• _Stored data_

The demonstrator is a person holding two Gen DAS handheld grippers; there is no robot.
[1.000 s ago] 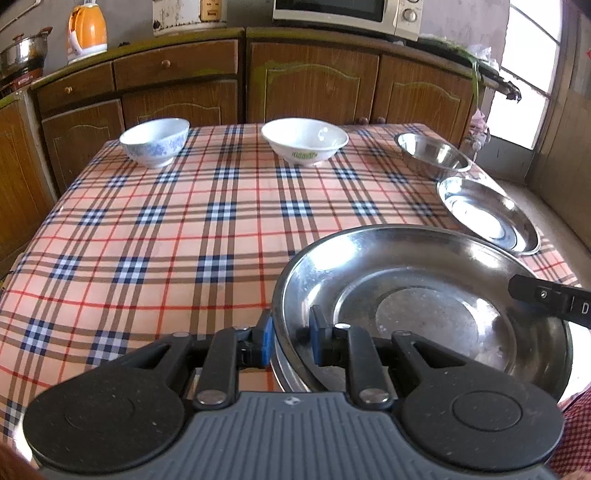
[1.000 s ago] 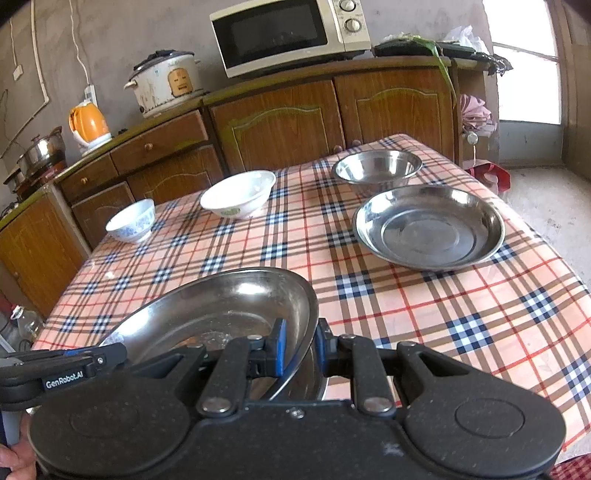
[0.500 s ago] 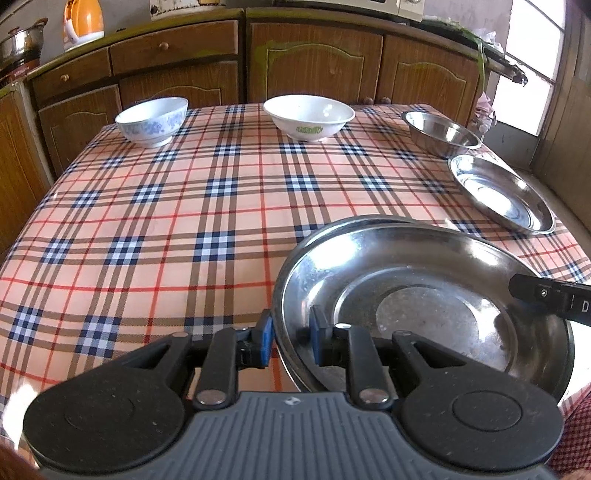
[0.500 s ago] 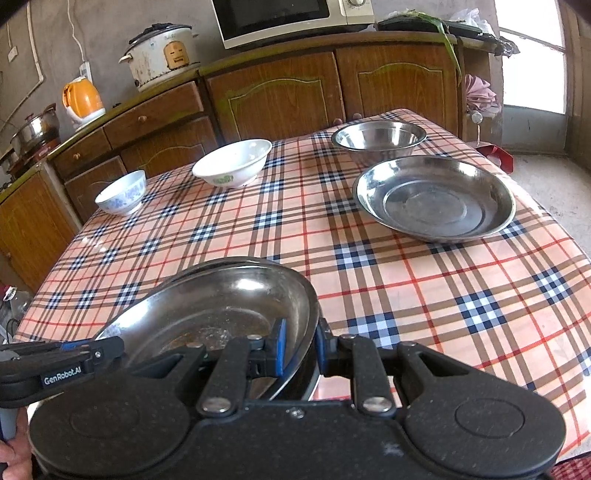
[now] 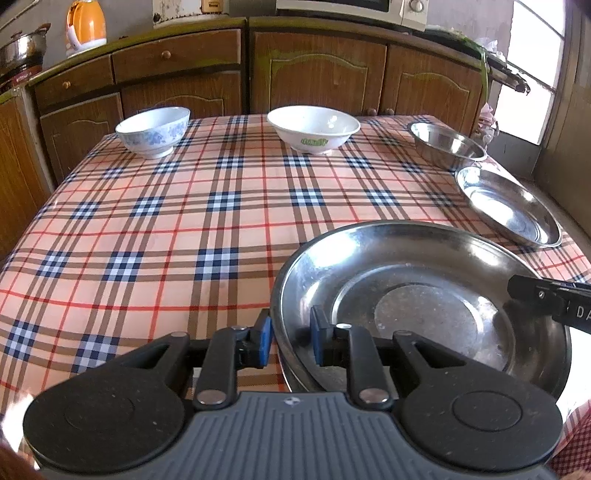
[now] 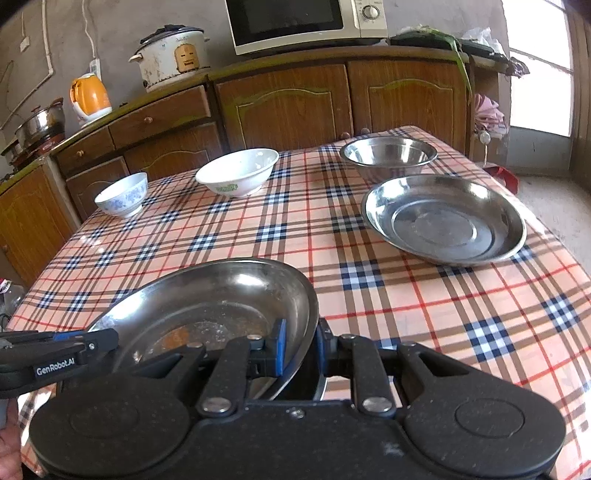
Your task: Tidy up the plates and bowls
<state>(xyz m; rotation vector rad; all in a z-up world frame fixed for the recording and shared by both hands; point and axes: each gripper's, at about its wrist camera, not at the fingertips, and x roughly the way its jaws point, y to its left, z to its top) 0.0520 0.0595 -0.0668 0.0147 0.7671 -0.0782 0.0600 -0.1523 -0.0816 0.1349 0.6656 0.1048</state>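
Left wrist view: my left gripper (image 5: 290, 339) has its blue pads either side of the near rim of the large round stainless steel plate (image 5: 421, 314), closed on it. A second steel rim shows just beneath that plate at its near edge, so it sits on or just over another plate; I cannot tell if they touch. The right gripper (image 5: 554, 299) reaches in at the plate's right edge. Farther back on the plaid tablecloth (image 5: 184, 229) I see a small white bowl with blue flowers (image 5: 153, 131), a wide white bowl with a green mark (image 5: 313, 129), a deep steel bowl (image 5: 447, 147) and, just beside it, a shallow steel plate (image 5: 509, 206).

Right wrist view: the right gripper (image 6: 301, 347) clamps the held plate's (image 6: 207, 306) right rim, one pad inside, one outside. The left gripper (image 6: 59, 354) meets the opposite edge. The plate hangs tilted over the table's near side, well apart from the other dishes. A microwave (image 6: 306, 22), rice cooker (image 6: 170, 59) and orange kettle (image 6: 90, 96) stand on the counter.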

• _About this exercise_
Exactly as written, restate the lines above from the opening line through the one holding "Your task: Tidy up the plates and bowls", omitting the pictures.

• _Task result_
The demonstrator is a person holding two Gen DAS handheld grippers; there is no robot.
[1.000 s ago] 
[1.000 s ago] 
[0.500 s ago] 
[0.500 s ago] 
[now] 
[now] 
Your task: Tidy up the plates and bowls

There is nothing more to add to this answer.